1998 INTERVIEW: Jim Jarmusch on Film "Year Of The Horse" w/ Neil Young and Crazy Horse

jim jarmusch
 Jim Jarmusch and Neil Young

Director Jim Jarmusch’s intimate documentary about Neil Young and Crazy Horse, Year Of The Horse spanned the band’s 28-year history, incorporating footage from tours in 1976, '86 and their most recent '96 jaunt around America and Europe.

"A Tale of 4 Guys Who Like To Rock"
 "Year Of The Horse" by Jim Jarmusch

The Akron, Ohio-born Jarmusch, one of the pioneers of the American independent film boom, is best known for his idiosyncratic movies Stranger Than Paradise, Down By Law and Mystery Train. Music is a big element in all his films, and Jarmusch has cast rock music personalities in his movies like Screamin’ Jay Hawkins and Tom Waits.

The director's relationship with Young began when the rocker did the score for his last film, Dead Man, while Neil's own label, Vapor, released the soundtrack album. Jarmusch also directed the video for the song “Big Time” from the Neil Young and Crazy Horse record “Broken Arrow.”

Year Of The Horse is about the band, Neil Young and Crazy Horse--which includes longtime cohorts drummer/vocalist Ralph Molina, bassist/vocalist Billy Talbot and guitarist/vocalist Frank “Poncho” Sampedro.

Former Neil Young and Crazy Horse producer/arranger Jack Nitzsche is represented in some still photos in the collection as well as a Crazy Horse founding member, Danny Whitten.
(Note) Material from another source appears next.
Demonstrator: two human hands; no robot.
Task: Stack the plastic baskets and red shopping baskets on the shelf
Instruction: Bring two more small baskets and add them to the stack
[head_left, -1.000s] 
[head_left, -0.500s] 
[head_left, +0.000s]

The live performances, along with the interviews and behind-the-scenes footage, were filmed in Europe and the US during the '96 tour, with some archival stuff from both the ’76 and ’86 treks. Most of the performances were photographed in 16mm, but a large percentage was captured on Super-8 film by L.A. Johnson and Jarmusch.
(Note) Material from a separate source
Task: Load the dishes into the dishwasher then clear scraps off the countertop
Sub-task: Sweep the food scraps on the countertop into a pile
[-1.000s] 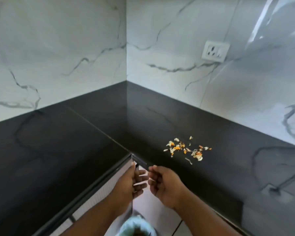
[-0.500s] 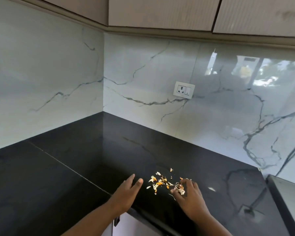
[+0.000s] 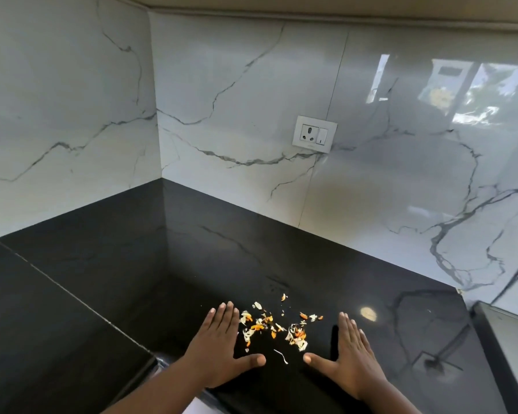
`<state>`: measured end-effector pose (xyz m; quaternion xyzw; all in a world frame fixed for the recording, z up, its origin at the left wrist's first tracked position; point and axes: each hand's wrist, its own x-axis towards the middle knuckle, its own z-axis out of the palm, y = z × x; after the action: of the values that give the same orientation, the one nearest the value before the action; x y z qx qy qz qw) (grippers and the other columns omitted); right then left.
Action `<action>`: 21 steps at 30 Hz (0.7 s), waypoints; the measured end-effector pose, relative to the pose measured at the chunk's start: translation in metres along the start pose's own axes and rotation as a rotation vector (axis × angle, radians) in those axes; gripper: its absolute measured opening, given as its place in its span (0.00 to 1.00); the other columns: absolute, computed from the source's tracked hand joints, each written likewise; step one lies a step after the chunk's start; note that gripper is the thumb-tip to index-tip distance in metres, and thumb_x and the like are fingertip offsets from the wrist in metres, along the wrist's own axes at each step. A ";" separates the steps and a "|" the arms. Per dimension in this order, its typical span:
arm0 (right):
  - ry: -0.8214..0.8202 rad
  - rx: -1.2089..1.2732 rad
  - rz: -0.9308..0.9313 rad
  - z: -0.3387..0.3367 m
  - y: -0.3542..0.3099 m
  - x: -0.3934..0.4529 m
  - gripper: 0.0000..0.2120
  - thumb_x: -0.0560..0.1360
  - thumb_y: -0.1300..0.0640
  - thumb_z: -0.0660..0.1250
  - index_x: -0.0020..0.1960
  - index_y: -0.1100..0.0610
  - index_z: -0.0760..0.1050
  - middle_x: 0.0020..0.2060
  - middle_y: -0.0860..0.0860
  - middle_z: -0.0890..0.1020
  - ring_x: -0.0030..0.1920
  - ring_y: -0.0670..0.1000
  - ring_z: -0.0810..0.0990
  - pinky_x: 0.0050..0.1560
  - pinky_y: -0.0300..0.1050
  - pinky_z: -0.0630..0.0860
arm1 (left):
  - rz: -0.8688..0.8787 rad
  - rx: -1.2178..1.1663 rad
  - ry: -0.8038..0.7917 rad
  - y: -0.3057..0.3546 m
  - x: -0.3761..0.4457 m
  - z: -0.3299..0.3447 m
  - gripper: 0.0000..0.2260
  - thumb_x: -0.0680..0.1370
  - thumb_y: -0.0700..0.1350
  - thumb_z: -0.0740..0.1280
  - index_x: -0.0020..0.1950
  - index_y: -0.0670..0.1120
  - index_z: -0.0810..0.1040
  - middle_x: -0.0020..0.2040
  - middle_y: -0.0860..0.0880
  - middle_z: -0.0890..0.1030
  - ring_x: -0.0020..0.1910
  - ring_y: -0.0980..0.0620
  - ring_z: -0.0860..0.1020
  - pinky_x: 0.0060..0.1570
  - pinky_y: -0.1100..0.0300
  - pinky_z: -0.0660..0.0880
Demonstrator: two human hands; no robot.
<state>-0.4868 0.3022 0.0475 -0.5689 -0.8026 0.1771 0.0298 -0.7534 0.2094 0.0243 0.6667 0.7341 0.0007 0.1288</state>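
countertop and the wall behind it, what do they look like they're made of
Countertop: looks like polished black stone, perhaps granite or quartz; glossy, faint veins, a seam line, mirrors a light. Wall: glossy white marble-look slabs or tiles with grey veining, thin vertical joints and window reflections; real marble or printed porcelain cannot be told.
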 end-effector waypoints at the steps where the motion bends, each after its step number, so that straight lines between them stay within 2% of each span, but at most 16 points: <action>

But mostly we used Super-8 because we love the way it looks—the raw beauty of the material somehow corresponds to the particular quality of the Horse’s music.”

In 1998 Harvey Kubernik interviewed director Jim Jarmusch in Los Angeles. Portions were later published in Kubernik's 2006 book Hollywood Shack Job: Rock Music in Film and on Your Screen

Neil Young and Crazy Horse


Q: How did your relationship with Neil Young formally begin?

Jim Jarmusch: Neil and the band liked the results of the video I did for the song, “Big Time,” which was shot entirely on Super-8 film in and around Half Moon Bay, California. Neil particularly liked the rough look of the Super-8. He called me up a little while later and said, “Listen, we should do a longer film that looks and feels like the ‘Big Time’ video!” Neil liked the way we were such a small, portable little crew.


Q: What are you most proud or happy with after viewing and living with this movie?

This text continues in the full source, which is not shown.